Присутствие в зале наблюдателей, среди которых были дамы, не мешало спорившим употреблять крепкие выражения, доказывая свою правоту. Разумеется, никто не собирался извиняться, вероятно, полагая, что женщинам, проявляющим интерес к государственным проблемам, иногда полезно спуститься с небес на грешную землю и освободиться от иллюзий. Тем не менее какой-то доброхот установил на балконе, где сидели представительницы слабого пола, ширму, укрывшись за которой возмущенные слушательницы имели возможность припудрить носик, промокнуть лоб салфеткой и обменяться негодующими взглядами и замечаниями.

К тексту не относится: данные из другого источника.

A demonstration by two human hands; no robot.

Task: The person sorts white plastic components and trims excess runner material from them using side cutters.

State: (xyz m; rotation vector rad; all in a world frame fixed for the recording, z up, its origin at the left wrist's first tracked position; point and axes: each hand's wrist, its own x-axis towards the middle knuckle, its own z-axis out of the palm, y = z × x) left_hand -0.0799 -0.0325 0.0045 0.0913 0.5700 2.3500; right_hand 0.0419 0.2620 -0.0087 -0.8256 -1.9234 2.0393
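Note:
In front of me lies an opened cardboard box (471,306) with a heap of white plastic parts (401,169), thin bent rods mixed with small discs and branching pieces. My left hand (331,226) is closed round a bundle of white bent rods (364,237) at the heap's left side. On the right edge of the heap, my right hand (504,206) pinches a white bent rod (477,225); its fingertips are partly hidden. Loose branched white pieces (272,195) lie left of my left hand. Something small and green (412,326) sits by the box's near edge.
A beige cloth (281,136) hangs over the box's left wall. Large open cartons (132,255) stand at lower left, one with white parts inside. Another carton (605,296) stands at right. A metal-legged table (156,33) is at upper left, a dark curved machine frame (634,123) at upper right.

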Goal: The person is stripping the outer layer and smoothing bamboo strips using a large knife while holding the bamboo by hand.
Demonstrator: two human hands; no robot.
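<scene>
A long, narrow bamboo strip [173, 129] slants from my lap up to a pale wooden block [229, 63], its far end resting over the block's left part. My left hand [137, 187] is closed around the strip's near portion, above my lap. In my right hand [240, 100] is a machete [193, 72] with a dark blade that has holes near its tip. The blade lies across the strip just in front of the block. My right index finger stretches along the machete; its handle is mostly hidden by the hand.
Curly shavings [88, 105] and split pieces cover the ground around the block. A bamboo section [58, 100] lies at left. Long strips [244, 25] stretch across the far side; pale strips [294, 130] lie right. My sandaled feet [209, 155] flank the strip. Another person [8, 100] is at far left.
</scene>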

Страсти, бушевавшие в палате, волновали, однако, далеко не всех: некоторые дамы пришли сюда из практических соображений познакомиться в перерыве с кем-нибудь из неженатых членов парламента и завязать любовную интрижку.

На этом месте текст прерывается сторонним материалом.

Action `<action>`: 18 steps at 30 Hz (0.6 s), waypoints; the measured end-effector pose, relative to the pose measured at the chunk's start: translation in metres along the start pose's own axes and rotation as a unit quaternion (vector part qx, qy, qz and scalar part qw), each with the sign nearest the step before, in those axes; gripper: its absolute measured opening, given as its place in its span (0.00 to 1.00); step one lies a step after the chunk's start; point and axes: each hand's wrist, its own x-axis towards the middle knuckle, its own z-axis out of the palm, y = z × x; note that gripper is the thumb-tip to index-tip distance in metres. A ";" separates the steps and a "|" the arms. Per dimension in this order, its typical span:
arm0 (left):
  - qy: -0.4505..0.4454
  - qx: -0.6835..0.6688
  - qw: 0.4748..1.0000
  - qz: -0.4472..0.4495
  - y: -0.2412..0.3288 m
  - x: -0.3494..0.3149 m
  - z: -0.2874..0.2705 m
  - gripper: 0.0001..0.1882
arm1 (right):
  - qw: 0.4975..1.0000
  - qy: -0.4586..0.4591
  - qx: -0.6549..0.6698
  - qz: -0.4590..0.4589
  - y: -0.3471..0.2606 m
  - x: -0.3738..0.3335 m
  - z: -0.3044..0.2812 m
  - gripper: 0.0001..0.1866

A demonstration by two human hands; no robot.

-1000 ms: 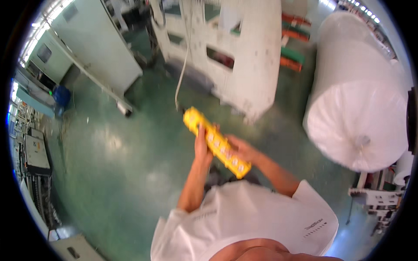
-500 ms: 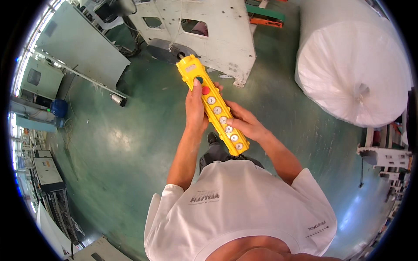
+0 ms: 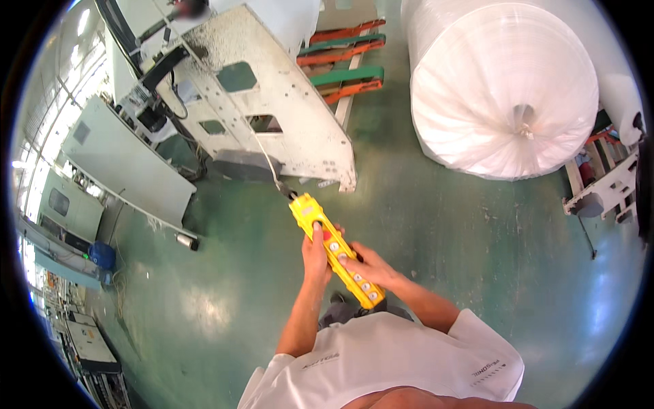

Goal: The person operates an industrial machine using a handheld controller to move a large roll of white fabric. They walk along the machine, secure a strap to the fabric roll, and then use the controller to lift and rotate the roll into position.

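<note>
A long yellow pendant controller [image 3: 308,210] with a dark button, a red one and several white ones slants in front of my body, hanging from a cable [image 3: 266,158] at its far end. My left hand [image 3: 315,258] is wrapped round its upper part, the thumb on the dark button near the top. Lower down, my right hand [image 3: 375,268] grips the other side, and its thumb lies over a white button about midway along. The fingers behind the controller are mostly hidden.
A large plastic-wrapped white roll [image 3: 501,95] stands at the far right. Ahead is a white machine frame [image 3: 300,116], with orange and green bars [image 3: 347,75] beyond it. To the left stand a pale cabinet panel [image 3: 126,163] and a blue round container [image 3: 102,255]. The floor [image 3: 225,334] is green.
The view has tilted up, so the controller and hands sit lower and more of the machine shows. My right thumb has shifted up the button row. Both hands keep their grip.
</note>
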 end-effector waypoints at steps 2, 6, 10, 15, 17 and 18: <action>-0.005 -0.005 1.000 -0.022 -0.004 -0.010 0.004 0.22 | 0.999 -0.024 0.035 -0.027 0.009 -0.019 -0.004 0.28; -0.007 -0.029 0.997 -0.065 -0.011 -0.027 -0.005 0.22 | 0.992 -0.046 0.080 -0.090 0.045 -0.036 0.000 0.35; 0.002 -0.060 0.996 -0.059 0.005 -0.032 -0.011 0.23 | 0.978 -0.085 0.176 -0.072 0.046 -0.049 0.016 0.40; -0.005 -0.029 0.998 -0.061 0.041 -0.043 0.008 0.26 | 0.971 -0.110 0.198 -0.071 -0.006 -0.062 0.023 0.41; -0.002 -0.028 0.998 -0.063 0.046 -0.046 0.005 0.26 | 0.967 -0.118 0.209 -0.083 -0.001 -0.061 0.025 0.42; -0.002 -0.027 0.998 -0.064 0.047 -0.047 0.004 0.25 | 0.965 -0.121 0.213 -0.090 0.002 -0.062 0.026 0.42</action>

Антония Пакстон, разумеется, к числу легкомысленных особ не относилась, ее привели сюда серьезные побуждения. Потому все творившееся здесь безобразие она принимала близко к сердцу. Яростно обмахивая веером свое раскрасневшееся лицо, она комкала в другой руке платок и то и дело промокала им лоб. Сегодня на ней было шелковое фиолетовое платье с черной отделкой и прямой юбкой, скрывавшее модный турнюр из конского волоса и туго зашнурованный корсет. Тесный наряд и духота создавали некоторый дискомфорт и мешали ей вникать в суть выступлений, вынуждая беспокойно ерзать на скамье и менять позу.

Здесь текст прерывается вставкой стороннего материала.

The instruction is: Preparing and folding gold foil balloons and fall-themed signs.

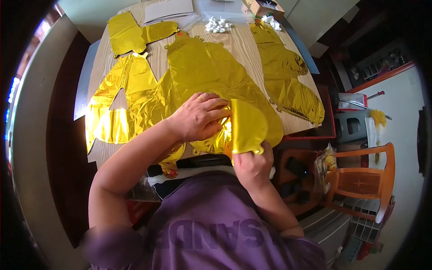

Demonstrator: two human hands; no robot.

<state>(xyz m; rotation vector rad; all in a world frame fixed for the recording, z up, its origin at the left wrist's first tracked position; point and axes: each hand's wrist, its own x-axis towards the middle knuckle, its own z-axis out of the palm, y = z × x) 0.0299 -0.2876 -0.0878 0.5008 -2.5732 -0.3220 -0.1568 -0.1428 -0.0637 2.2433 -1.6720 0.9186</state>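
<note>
Several flat, uninflated gold foil balloons lie spread on the wooden table. At the table's near edge I have a gold foil balloon (249, 123) partly folded over, its rounded end raised. My left hand (200, 116), a ring on one finger, is closed on the left side of the fold, with its fingertips against the shiny foil. Below the rounded end, my right hand (255, 166) grips the lower edge near a small tab; some of its fingers are hidden behind the foil. A large gold foil balloon (202, 67) lies flat just beyond both hands.
An A-shaped foil balloon (130, 74) is on the left, with another gold balloon (126, 33) behind it. More gold foil (279, 58) covers the right side. Farther back are small white pieces (218, 25), white sheets (168, 10) and a cardboard box (265, 8). A wooden chair (387, 180) stands right.
</note>
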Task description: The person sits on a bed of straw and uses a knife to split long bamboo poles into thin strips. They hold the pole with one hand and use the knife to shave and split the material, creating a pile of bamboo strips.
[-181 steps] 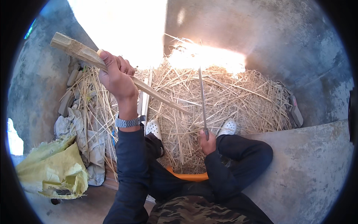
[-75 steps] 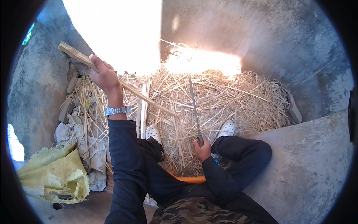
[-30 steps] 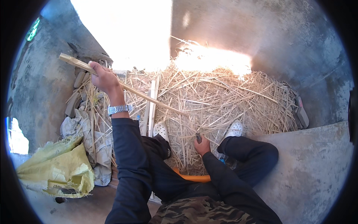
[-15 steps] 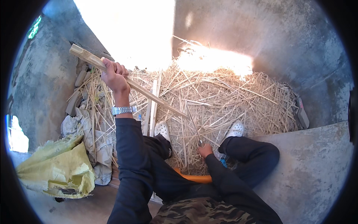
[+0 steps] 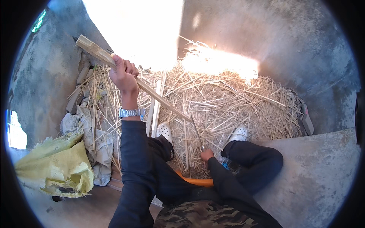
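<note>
My left hand [image 5: 124, 75] is closed round a long pale wooden stick [image 5: 159, 99], held raised and slanting from the upper left down toward the middle. The stick's thick, flat-sided end [image 5: 90, 46] juts past the thumb. Low in the middle, my right hand [image 5: 207, 155] grips the handle of a knife with a long thin blade [image 5: 197, 132]. The blade points up and away from me, and its far part meets or overlaps the stick's lower end; whether they touch I cannot tell. My fingers hide most of the knife handle.
Straw-like shavings [image 5: 213, 102] cover the ground around my white clogs [image 5: 164, 132]. Two pale wooden strips [image 5: 154, 108] lie beyond my left foot. A torn yellow sack [image 5: 61, 165] lies at left, stones [image 5: 73, 100] beyond it. Under me is an orange seat edge [image 5: 195, 181]. Concrete walls [image 5: 281, 41] enclose the place.
My left hand and the stick's thick end have shifted slightly right and up. The knife has moved a little left, its blade now showing wider against the stick's lower end.
</note>
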A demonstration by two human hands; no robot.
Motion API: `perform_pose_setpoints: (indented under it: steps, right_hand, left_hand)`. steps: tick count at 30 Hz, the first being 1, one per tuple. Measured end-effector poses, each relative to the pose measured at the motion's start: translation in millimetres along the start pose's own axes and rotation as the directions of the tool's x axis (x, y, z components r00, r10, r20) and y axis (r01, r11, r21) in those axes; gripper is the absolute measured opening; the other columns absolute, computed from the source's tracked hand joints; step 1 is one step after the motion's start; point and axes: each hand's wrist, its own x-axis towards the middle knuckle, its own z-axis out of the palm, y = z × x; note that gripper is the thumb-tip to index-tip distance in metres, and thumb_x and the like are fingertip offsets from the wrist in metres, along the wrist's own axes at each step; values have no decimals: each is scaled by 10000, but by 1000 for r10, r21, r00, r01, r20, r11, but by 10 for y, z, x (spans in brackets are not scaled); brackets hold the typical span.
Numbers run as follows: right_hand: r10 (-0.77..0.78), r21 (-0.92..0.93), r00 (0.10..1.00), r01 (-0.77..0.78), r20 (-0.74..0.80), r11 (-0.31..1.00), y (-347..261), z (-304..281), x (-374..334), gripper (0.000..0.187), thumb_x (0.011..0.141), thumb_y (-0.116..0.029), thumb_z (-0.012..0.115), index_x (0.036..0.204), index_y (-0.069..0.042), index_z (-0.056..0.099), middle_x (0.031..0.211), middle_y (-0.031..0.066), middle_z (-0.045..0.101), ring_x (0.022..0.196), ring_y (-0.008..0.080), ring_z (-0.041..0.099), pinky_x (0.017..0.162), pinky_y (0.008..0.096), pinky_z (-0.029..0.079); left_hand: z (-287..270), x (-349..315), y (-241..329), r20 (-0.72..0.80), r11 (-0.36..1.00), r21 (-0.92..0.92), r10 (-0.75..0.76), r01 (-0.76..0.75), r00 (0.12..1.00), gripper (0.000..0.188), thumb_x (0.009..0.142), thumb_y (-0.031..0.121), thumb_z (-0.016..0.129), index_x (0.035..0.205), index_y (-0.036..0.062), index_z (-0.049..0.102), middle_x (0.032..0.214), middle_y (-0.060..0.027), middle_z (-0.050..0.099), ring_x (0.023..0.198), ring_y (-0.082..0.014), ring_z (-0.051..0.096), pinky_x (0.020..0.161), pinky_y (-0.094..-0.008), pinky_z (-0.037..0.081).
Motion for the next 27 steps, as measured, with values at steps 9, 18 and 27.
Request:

И все же она ни на секунду не забывала о цели своего визита в палату общин: выяснить, как продвигается интересующий ее билль, и получше узнать его защитников и противников. Две недели назад она уже побывала на одном из слушаний по этой проблеме и была возмущена отношением некоторых парламентариев к браку. Вернувшись домой, она написала гневное письмо влиятельным членам палаты общин и при содействии своей бывшей подопечной, ставшей супругой одного лорда, выхлопотала себе пропуск в зал заседаний.

Антония прикусила от отчаяния губу и сжала пальцами перила балкона, распираемая страстным желанием выступить от имени всех женщин, лишенных права на замужество жестоким и устаревшим законом. Но запах табачного дыма и мужские голоса, доносившиеся снизу, убедительно доказывали, что ее порыву не суждено осуществиться.

Эта арена предназначалась исключительно для мужских боев, а женщине, даже самой образованной и прогрессивной, оставалось лишь надеяться на мужчин-единомышленников, их красноречие и целеустремленность. Такое ущемление прав злило леди Антонию не меньше, чем возмутительная обстановка в зале и ее тесноватая одежда. Как следствие ее нервозность в любой момент могла перерасти в истерику.

– Если старикан Пикеринг еще раз воскликнет: «Побойтесь Бога!», клянусь, я спущусь с балкона и огрею его по голове сумочкой! – прошептала она сквозь зубы и, вновь изменив позу, добавила, глядя на сидевшую рядом с ней тетушку Гермиону: – Вы только посмотрите на этого закоренелого лицемера! У него от злобы даже физиономия перекосилась.